Task brief: Which lines below contain the word "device"? Copy each of them.

[Stored data entries]
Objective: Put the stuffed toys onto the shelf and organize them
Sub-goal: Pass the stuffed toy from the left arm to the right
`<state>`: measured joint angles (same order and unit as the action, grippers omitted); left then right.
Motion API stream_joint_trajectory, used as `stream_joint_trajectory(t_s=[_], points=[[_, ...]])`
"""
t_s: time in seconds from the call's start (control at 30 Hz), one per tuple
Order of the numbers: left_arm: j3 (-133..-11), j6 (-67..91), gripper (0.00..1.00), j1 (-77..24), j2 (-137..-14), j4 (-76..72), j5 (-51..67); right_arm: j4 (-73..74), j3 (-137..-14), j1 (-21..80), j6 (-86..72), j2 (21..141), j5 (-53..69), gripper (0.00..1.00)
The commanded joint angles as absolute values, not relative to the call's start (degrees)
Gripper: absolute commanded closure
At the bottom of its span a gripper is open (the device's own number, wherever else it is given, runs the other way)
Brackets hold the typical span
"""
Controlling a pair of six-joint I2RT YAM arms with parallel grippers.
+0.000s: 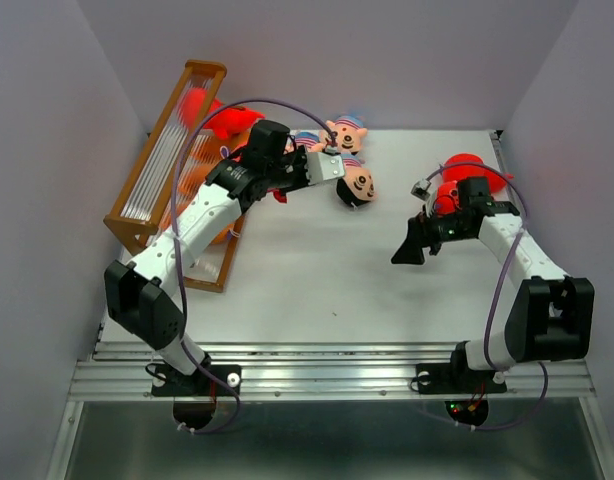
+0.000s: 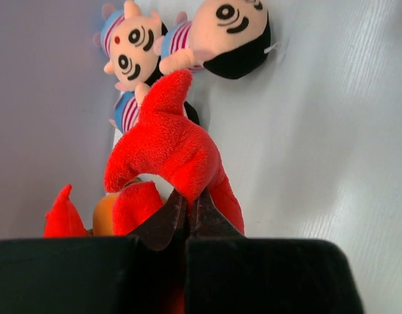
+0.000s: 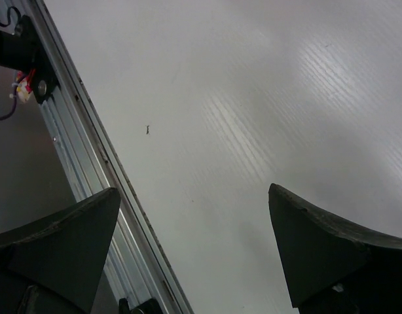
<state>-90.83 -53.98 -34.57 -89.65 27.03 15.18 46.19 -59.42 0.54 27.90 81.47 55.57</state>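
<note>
Red plush, a pointed-tailed toy (image 2: 168,147), is clamped between the closed fingers of the left gripper (image 2: 189,196), just short of two peach-faced doll heads (image 2: 132,46) that lie on the white tabletop (image 1: 317,270) beside the shelf (image 1: 207,68). Against the shelf's far end rests a second red toy (image 1: 227,120), and a third red toy (image 1: 477,170) sits at the far right behind the right arm. The right gripper (image 3: 194,188) hangs over bare tabletop with its fingers spread wide, holding nothing.

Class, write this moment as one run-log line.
left gripper: shut on red toy | right gripper: open, empty | doll heads: on table
</note>
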Motion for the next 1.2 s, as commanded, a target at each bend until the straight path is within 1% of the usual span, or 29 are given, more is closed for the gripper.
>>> stream_joint_trajectory(t_s=[0.0,0.13,0.43,0.97,1.17], points=[[-94.66,-57.91,1.0,-30.08,-91.14,28.39,19.95,43.86,-58.19,-1.05,31.81,80.07,61.26,0.0],[-94.83,-59.41,1.0,-25.68,-93.07,26.9,24.86,44.03,-57.83,-1.05,32.08,79.28,62.49,0.0],[-96.07,-60.47,1.0,-20.57,-97.12,24.44,25.31,44.12,-56.95,-1.05,32.43,77.61,63.63,0.0],[-95.63,-60.47,1.0,-16.61,-98.26,19.69,25.49,44.21,-56.87,-1.05,32.52,77.26,63.98,0.0],[-92.38,-60.82,1.0,-15.65,-96.77,17.58,24.96,44.21,-56.78,-1.05,32.52,77.17,63.98,0.0]])
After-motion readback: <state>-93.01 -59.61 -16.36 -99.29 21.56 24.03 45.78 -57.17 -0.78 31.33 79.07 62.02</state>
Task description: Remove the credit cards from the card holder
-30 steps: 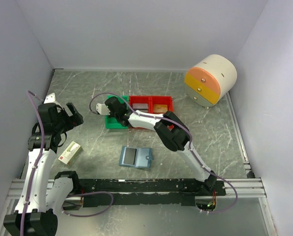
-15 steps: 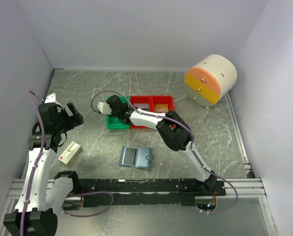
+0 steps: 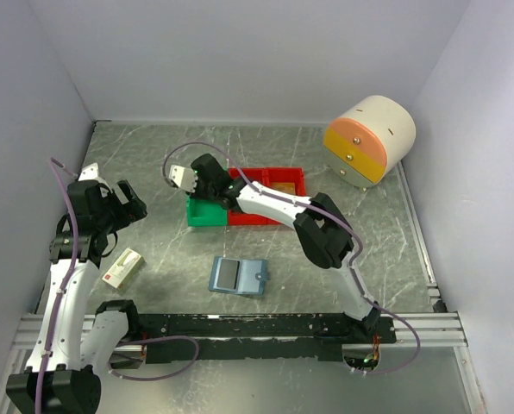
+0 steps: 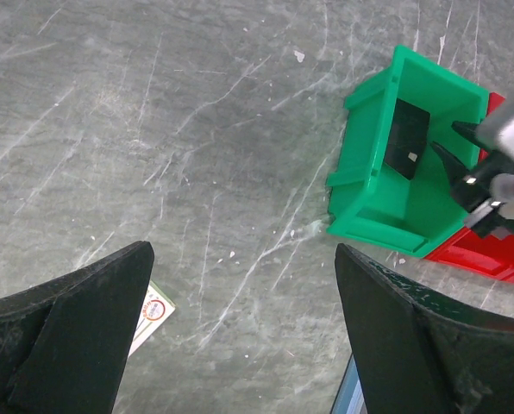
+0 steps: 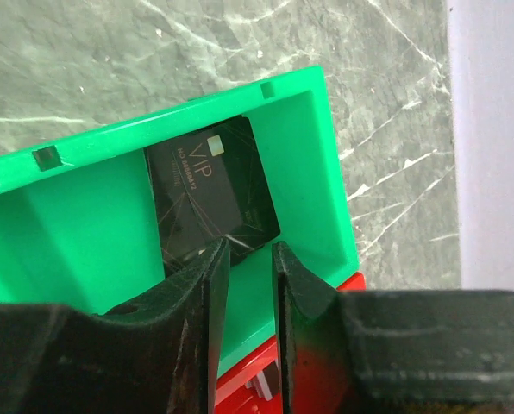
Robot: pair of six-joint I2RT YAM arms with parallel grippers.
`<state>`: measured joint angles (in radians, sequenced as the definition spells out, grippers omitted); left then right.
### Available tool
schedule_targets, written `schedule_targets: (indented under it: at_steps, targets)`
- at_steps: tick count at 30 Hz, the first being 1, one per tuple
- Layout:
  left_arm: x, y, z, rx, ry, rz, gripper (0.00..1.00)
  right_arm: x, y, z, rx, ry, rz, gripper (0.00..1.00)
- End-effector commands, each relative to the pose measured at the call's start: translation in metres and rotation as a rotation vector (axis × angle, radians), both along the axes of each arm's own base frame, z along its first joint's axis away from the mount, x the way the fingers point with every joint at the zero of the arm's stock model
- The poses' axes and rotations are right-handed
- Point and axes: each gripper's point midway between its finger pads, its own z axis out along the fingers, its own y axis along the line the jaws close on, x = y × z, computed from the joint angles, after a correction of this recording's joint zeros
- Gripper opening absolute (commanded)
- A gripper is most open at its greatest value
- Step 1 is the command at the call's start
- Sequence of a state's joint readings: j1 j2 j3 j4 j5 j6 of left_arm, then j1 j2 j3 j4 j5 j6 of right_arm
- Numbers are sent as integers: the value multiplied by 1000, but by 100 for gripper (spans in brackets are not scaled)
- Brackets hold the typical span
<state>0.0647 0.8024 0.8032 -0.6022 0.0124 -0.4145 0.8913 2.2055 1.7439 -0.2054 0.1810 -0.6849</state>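
Only from right wrist, VIP lettering on credit card (image 5: 209, 194)

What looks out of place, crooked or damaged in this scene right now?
Nothing stands out. The black VIP card lies inside the green bin, the blue card holder lies open and flat nearby, and nothing looks spilled or damaged.

Marbled table (image 3: 386, 233), bins (image 3: 205, 221), card holder (image 3: 239, 276), box (image 3: 123, 267), drawers (image 3: 369, 140)
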Motion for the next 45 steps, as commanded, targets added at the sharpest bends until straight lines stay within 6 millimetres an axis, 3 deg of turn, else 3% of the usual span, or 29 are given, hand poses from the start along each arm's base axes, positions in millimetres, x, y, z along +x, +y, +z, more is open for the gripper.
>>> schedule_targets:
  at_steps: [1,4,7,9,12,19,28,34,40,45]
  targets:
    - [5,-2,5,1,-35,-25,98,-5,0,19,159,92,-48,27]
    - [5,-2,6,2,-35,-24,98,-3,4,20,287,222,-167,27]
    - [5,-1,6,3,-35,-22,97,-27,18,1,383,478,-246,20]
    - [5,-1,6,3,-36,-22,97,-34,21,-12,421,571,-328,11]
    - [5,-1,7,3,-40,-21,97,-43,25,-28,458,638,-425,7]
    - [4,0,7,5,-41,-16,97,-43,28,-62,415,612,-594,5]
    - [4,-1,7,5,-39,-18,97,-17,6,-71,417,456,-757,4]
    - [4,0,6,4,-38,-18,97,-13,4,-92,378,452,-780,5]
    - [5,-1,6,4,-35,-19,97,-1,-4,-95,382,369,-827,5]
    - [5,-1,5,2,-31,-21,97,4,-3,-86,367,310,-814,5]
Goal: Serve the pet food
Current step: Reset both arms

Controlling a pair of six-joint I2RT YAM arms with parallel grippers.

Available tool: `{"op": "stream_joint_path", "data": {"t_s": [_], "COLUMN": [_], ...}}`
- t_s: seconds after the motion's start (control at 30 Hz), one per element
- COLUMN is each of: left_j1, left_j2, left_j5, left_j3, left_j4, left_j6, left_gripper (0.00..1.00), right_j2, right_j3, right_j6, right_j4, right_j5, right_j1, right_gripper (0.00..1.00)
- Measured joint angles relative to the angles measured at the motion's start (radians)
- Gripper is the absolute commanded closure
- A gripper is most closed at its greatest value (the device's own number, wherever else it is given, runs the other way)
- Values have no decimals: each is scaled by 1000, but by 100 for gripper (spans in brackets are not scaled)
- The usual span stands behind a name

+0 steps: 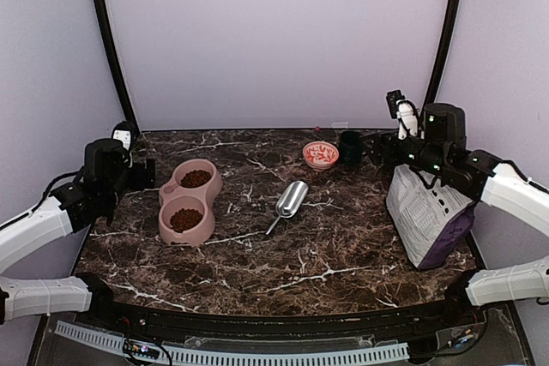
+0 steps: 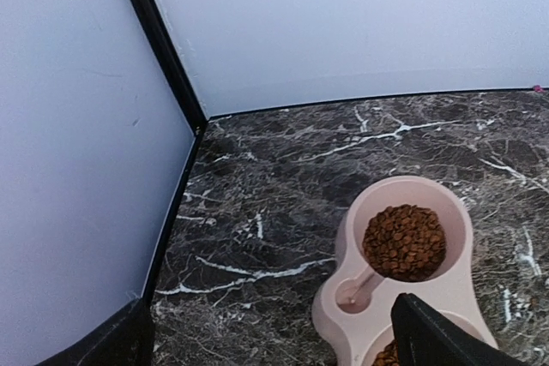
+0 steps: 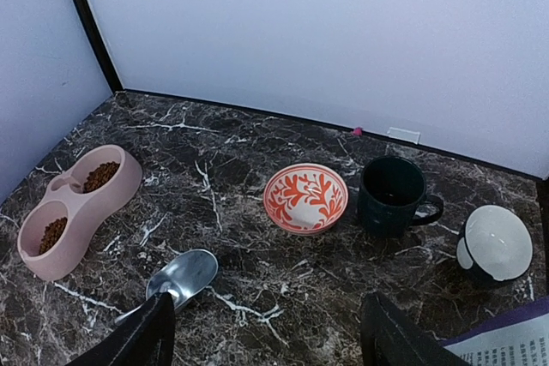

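Spread wide at the bottom edge of the left wrist view, the left gripper (image 2: 270,340) has nothing between its fingers but the marble table (image 2: 283,177). The pet food (image 2: 403,242) heaps in the far cup of the pink double bowl (image 2: 459,285), at about 1 o'clock from the midpoint of those fingers. A sliver more shows in the near cup beside the right-hand fingertip. From above, both heaps lie at 3 to 4 o'clock of this gripper, near it but apart.

The right gripper (image 3: 273,336) also stands well open and holds nothing. The kibble is well apart from it, at 9 to 10 o'clock across the table, beyond the metal scoop (image 3: 182,273). The orange-patterned bowl (image 3: 305,198) and dark mug (image 3: 392,195) sit toward its 12 and 1 o'clock. The purple-and-white bag (image 1: 426,212) stands under the right arm.
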Motion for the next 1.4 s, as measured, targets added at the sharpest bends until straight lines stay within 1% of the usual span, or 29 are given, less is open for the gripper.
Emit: {"op": "stream_joint_path", "data": {"t_s": [0.13, 0.2, 0.27, 0.33, 0.4, 0.47, 0.63, 0.7, 0.8, 0.97, 1.17, 1.23, 1.33, 1.4], "left_j1": [33, 60, 101, 140, 196, 256, 362, 388, 418, 447, 448, 448, 448, 448], "left_j2": [-32, -32, -12, 30, 103, 178, 350, 404, 443, 452, 467, 507, 627, 664], "left_j5": [-63, -67, -63, -54, -21, 26, 140, 183, 235, 312, 401, 421, 437, 443], "left_j3": [-203, -290, -384, -423, -436, -442, -467, -470, -468, -452, -450, -452, -462, -462], "left_j4": [219, 332, 484, 576, 667, 760, 964, 1019, 1089, 1114, 1160, 1221, 1348, 1334], "left_j6": [43, 72, 109, 130, 140, 142, 142, 144, 145, 143, 111, 103, 99, 95], "left_gripper": [1, 1, 1, 1, 1, 1, 1, 1, 1, 1, 1, 1, 1, 1], "right_j2": [-2, -7, -17, -27, -40, -53, -86, -98, -117, -141, -158, -158, -162, -169], "right_j3": [-37, -46, -53, -59, -66, -75, -90, -92, -92, -92, -89, -85, -75, -66], "right_j6": [10, 12, 15, 15, 16, 20, 40, 50, 67, 82, 81, 79, 74, 66], "right_j4": [11, 16, 24, 28, 29, 31, 28, 28, 28, 27, 21, 12, -4, -14], "right_j5": [-14, -15, -15, -17, -18, -18, -18, -18, -11, 19, 71, 80, 92, 100], "right_j1": [0, 1, 2, 2, 2, 2, 2, 2, 2, 2, 2, 2, 2, 2], "right_gripper": [25, 24, 24, 22, 21, 19, 17, 17, 16, 15, 14, 14, 14, 14]}}
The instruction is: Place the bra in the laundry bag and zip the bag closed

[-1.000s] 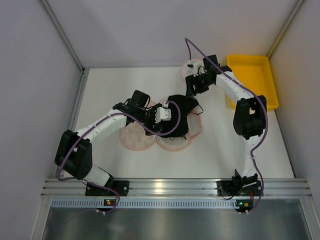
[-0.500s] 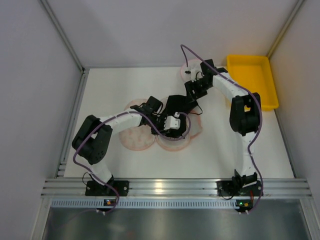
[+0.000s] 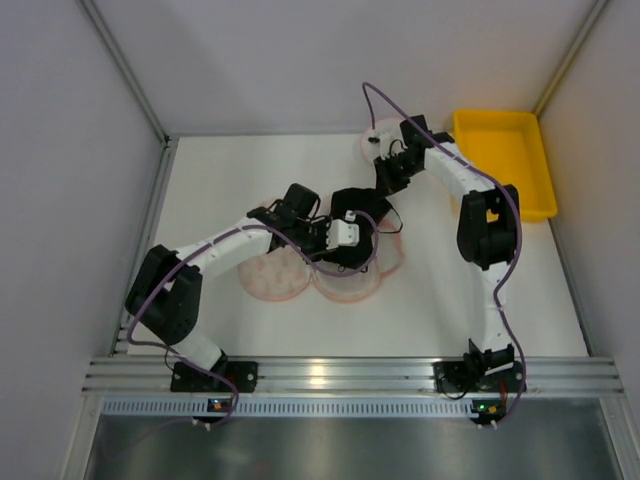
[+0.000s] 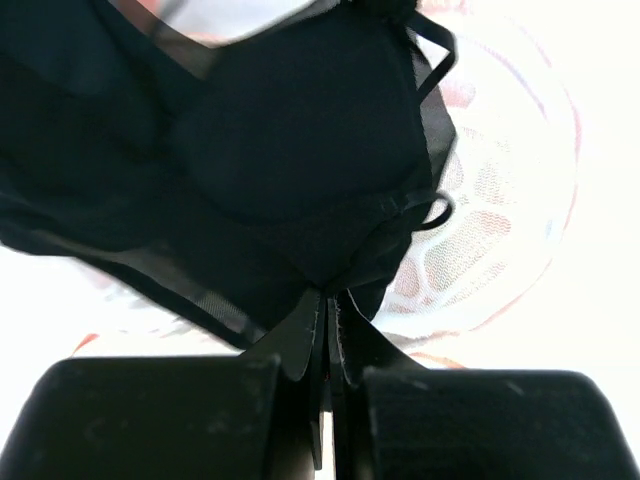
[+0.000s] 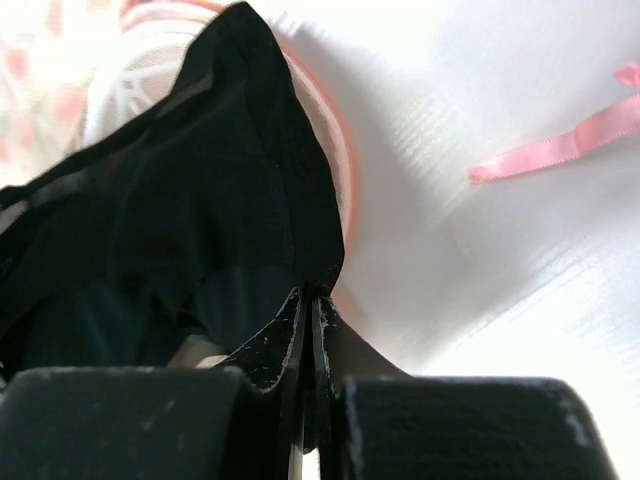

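Both grippers are clamped on the bra (image 4: 300,130): left gripper (image 4: 328,300) on one hem, right gripper (image 5: 310,295) on a pointed edge. It lies spread over the open laundry bag (image 4: 500,200), mid-table (image 3: 200,180). Loading step. Next, I judge, lower it into one half.

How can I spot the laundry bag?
Look at the middle of the white table. The laundry bag lies there, partly under the black bra. It is two round cream mesh halves with pink speckles, unlike the dark bra or the yellow tray.
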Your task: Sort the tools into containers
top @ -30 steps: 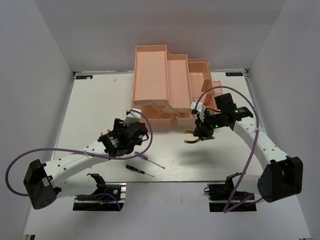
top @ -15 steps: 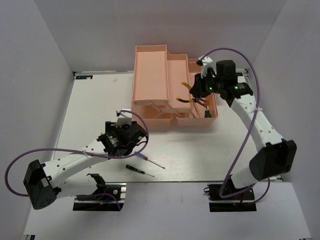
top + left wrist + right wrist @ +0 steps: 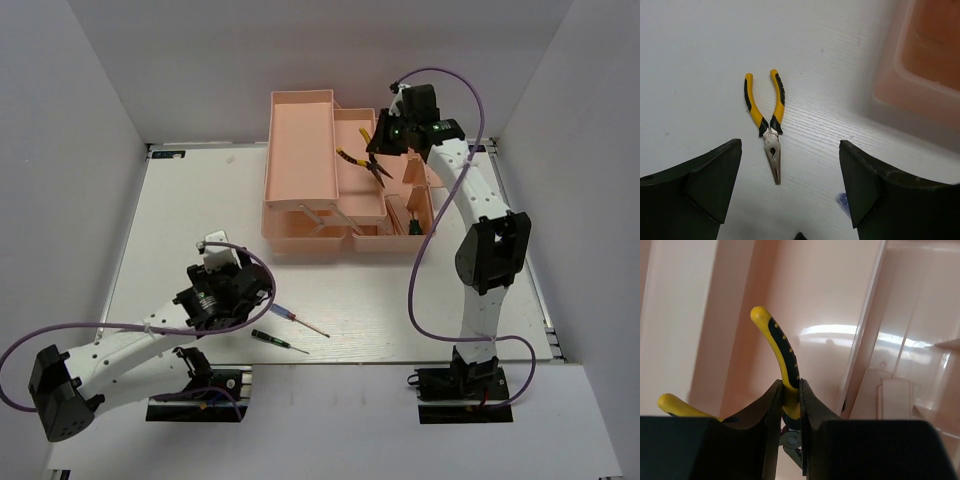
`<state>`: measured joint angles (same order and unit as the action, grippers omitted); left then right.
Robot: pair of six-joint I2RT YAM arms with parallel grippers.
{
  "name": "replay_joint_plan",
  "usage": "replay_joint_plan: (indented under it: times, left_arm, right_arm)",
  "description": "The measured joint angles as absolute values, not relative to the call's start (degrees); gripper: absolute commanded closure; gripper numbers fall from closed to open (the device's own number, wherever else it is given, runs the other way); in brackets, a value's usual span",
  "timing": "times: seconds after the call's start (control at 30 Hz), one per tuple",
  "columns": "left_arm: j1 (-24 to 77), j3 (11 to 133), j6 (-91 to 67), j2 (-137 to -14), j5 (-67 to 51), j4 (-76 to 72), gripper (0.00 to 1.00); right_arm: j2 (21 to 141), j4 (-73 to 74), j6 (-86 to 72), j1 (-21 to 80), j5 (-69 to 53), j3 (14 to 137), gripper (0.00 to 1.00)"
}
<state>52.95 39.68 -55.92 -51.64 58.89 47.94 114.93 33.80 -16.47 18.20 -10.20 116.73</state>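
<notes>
Only at the left wrist: loose pliers [image 3: 769, 131] (overhead, beneath the arm [image 3: 215, 295]).

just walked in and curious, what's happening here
The right gripper is clamped on one handle of a pair of yellow pliers, holding them over the open pink toolbox. The left gripper hangs open above a second pair of pliers lying on the table. Two thin screwdrivers lie on the table nearby.

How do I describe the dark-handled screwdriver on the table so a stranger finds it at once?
Start at the pink toolbox at the back of the white table and come toward the near edge. Two thin screwdrivers lie there side by side; the dark-handled screwdriver is nearer the edge than the purple-handled screwdriver.
</notes>
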Motion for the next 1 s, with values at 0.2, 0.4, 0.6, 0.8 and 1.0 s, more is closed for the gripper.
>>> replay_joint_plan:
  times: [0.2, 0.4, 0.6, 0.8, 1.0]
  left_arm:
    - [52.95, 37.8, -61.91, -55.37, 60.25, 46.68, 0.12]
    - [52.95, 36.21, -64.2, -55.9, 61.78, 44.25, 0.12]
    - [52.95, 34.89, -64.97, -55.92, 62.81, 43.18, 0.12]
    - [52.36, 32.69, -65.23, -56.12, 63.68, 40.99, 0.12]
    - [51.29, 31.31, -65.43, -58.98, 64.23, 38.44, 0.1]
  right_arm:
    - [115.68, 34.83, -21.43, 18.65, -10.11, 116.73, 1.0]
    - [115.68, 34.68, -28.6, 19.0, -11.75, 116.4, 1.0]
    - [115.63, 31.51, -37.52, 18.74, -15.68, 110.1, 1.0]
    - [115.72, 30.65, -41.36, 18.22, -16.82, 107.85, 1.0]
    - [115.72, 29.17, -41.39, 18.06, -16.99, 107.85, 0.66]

Reply:
At the bottom of its span a gripper is open (the device's own number, wherever else it is given, runs the other way)
- A gripper is most closed at its greatest value (the device's own number, wherever else it is given, runs the other way)
  "description": "The measured joint angles as absolute values, not relative to the call's start (degrees); gripper: absolute commanded closure; gripper numbers fall from closed to open (the device's own number, wherever else it is given, runs the other way); in brackets, a value's usual span",

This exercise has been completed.